[Extracted records]
=== Section Start ===
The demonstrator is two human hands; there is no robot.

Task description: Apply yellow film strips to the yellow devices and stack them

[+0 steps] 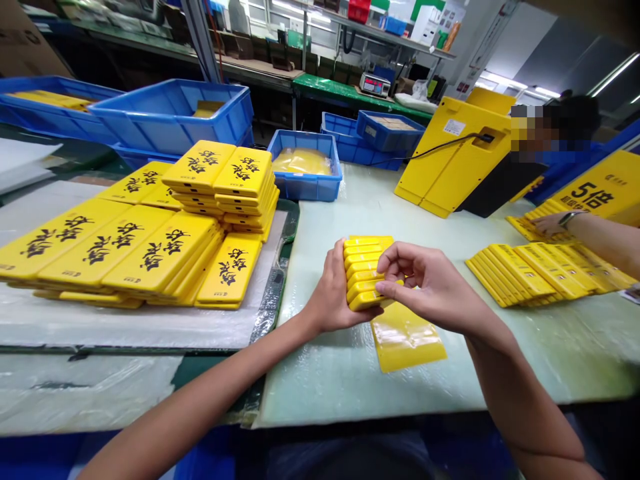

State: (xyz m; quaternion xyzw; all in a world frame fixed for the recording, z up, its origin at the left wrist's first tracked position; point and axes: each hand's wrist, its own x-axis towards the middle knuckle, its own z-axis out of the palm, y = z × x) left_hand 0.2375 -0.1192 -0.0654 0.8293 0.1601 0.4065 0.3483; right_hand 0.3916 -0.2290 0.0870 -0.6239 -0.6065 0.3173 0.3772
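Our left hand (pixel 333 293) and right hand (pixel 425 283) clamp their fingers around the glossy yellow plastic cases (pixel 361 267) to hold them square.

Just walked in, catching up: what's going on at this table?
A person holds a stack of yellow cases on edge between the left hand and right hand, by a flat yellow sheet on the table. Piles of printed yellow cases sit at left; a co-worker's hand rests by a fanned row at right.
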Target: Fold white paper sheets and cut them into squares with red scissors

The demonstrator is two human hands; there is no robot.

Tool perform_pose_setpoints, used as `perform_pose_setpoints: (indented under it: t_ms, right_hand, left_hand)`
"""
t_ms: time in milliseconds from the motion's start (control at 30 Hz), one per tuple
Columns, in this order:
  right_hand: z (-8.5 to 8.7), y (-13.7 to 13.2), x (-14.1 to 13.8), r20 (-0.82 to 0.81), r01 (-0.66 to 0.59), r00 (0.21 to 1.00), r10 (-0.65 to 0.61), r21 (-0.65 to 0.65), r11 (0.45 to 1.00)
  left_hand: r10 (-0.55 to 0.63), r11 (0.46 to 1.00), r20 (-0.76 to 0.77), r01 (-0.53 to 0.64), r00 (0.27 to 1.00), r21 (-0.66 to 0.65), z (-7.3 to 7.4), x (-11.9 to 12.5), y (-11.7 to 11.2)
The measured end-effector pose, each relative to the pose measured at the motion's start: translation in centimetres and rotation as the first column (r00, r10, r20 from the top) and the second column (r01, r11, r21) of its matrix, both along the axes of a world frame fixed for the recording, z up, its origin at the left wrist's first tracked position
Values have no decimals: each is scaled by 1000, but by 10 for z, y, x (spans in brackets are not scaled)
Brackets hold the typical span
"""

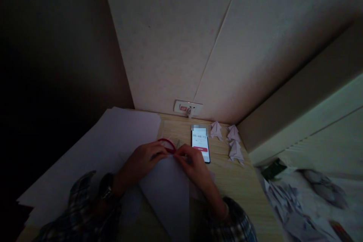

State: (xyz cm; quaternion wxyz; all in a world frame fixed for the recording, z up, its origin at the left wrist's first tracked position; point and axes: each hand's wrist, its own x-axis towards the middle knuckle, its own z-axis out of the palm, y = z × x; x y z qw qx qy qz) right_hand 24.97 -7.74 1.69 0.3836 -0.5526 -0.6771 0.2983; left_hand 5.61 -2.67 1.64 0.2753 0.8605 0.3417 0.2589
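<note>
Far left, a broad pile of white paper is seen lying flat on the table. The left hand is set beyond its inner edge; fingers are curled and nearly closed, and the upper edge of a sheet appears to be pinched between thumb and fingertips. A red ring, perhaps a scissors handle, is partly hidden just past the fingertips.

The sheet is placed between the forearms, on the table. Its long axis is run from the wall side toward the wearer; the pinched end is pointed at the wall, the near end is cut off by the frame. The left edge is slanted, the right edge nearly straight. Judged light, thin, easily creased, little slippery; best held by edges or corners, with a light grip.

A socket is mounted on the wall. By the right hand, thumb and forefinger brought together, the same upper edge is apparently gripped. Just beside it a lit phone is laid. Farther right, three folded figures are grouped.
</note>
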Motion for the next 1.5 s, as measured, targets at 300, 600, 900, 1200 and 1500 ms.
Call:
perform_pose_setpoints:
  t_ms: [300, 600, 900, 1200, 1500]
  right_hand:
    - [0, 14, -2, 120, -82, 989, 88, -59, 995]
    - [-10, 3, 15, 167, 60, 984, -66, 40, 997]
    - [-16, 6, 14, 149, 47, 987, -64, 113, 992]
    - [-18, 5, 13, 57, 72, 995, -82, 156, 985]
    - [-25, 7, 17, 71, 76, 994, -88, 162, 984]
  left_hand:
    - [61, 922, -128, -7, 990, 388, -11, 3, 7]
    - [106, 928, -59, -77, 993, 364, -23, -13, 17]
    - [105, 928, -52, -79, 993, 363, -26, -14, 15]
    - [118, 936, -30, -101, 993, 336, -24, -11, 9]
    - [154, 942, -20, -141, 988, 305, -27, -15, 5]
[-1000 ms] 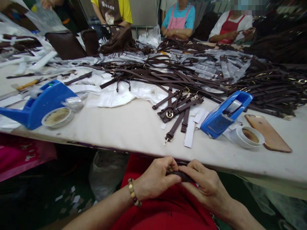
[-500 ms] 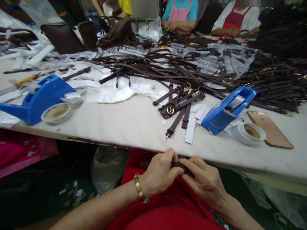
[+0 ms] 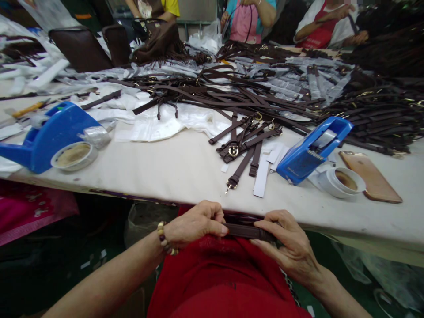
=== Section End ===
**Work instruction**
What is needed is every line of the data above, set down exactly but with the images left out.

**Exercise output**
The demonstrator is two human hands; there is no robot.

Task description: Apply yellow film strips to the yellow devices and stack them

[+0 steps] 

State: (xyz m; quaternion xyzw; all in a world frame fixed for the recording, z up, its origin at the left wrist's first tracked position; point and axes: each hand's wrist, its own x-axis towards the middle knuckle, its own z-axis out of the palm, y = z × x) left_hand 0.2375 -0.1192 -0.0654 0.8293 0.1601 0.4065 0.3483; right_hand 0.3916 -0.2290 0.0870 -0.6239 -0.6065 0.3173 0.3772
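Our left hand (pixel 333 293) and right hand (pixel 425 283) clamp their fingers around the glossy yellow plastic cases (pixel 361 267) to hold them square.

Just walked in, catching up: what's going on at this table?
A person holds a stack of yellow cases on edge between the left hand and right hand, by a flat yellow sheet on the table. Piles of printed yellow cases sit at left; a co-worker's hand rests by a fanned row at right.
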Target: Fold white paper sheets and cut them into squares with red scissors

The demonstrator is two human hands; there is no robot.

Tool perform_pose_setpoints, used as `perform_pose_setpoints: (indented under it: t_ms, right_hand, left_hand)`
"""
t_ms: time in milliseconds from the motion's start (control at 30 Hz), one per tuple
Columns, in this order:
  right_hand: z (-8.5 to 8.7), y (-13.7 to 13.2), x (-14.1 to 13.8), r20 (-0.82 to 0.81), r01 (-0.66 to 0.59), r00 (0.21 to 1.00), r10 (-0.65 to 0.61), r21 (-0.65 to 0.65), r11 (0.45 to 1.00)
  left_hand: r10 (-0.55 to 0.63), r11 (0.46 to 1.00), r20 (-0.76 to 0.77), r01 (-0.53 to 0.64), r00 (0.27 to 1.00), r21 (-0.66 to 0.65), z (-7.3 to 7.4), x (-11.9 to 12.5), y (-11.7 to 11.2)
The measured end-effector pose, each relative to the pose measured at the motion's start: translation in centimetres and rotation as the first column (r00, r10, r20 from the top) and the second column (r01, r11, r21) of its matrix, both along the axes of a world frame fixed for the recording, z up, its origin at the left wrist's first tracked position
Values have no decimals: each is scaled by 1000, but by 10 for z, y, x (spans in brackets are not scaled)
Brackets hold the typical span
"""


State: (xyz cm; quaternion wxyz; all in a world frame fixed for the recording, z up, its origin at the left wrist's first tracked position; point and axes: each hand's wrist, its own x-axis towards the middle knuckle, its own z-axis out of the palm, y = z × x; x y z qw qx qy qz) right_hand 24.97 -7.74 1.69 0.3836 -0.5526 -0.6771 0.2983; left_hand 5.61 -2.67 1.64 0.2753 0.8605 0.3417 0.2589
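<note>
Far left, a broad pile of white paper is seen lying flat on the table. The left hand is set beyond its inner edge; fingers are curled and nearly closed, and the upper edge of a sheet appears to be pinched between thumb and fingertips. A red ring, perhaps a scissors handle, is partly hidden just past the fingertips.

The sheet is placed between the forearms, on the table. Its long axis is run from the wall side toward the wearer; the pinched end is pointed at the wall, the near end is cut off by the frame. The left edge is slanted, the right edge nearly straight. Judged light, thin, easily creased, little slippery; best held by edges or corners, with a light grip.

A socket is mounted on the wall. By the right hand, thumb and forefinger brought together, the same upper edge is apparently gripped. Just beside it a lit phone is laid. Farther right, three folded figures are grouped.
</note>
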Motion for the next 1.5 s, as measured, targets at 300, 600, 900, 1200 and 1500 ms.
Call:
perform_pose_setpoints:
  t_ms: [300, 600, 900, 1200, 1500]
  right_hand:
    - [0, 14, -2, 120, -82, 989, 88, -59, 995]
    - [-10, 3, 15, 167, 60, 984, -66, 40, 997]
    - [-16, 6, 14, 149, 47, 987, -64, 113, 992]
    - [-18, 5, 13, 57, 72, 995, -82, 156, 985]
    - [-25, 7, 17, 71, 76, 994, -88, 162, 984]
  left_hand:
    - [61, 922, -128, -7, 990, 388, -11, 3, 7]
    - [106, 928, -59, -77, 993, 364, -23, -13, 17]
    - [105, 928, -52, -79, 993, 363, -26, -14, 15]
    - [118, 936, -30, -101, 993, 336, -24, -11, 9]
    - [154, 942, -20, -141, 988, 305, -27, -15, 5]
[-1000 ms] 
[-500 ms] 
[+0 ms] 

This is the complete answer.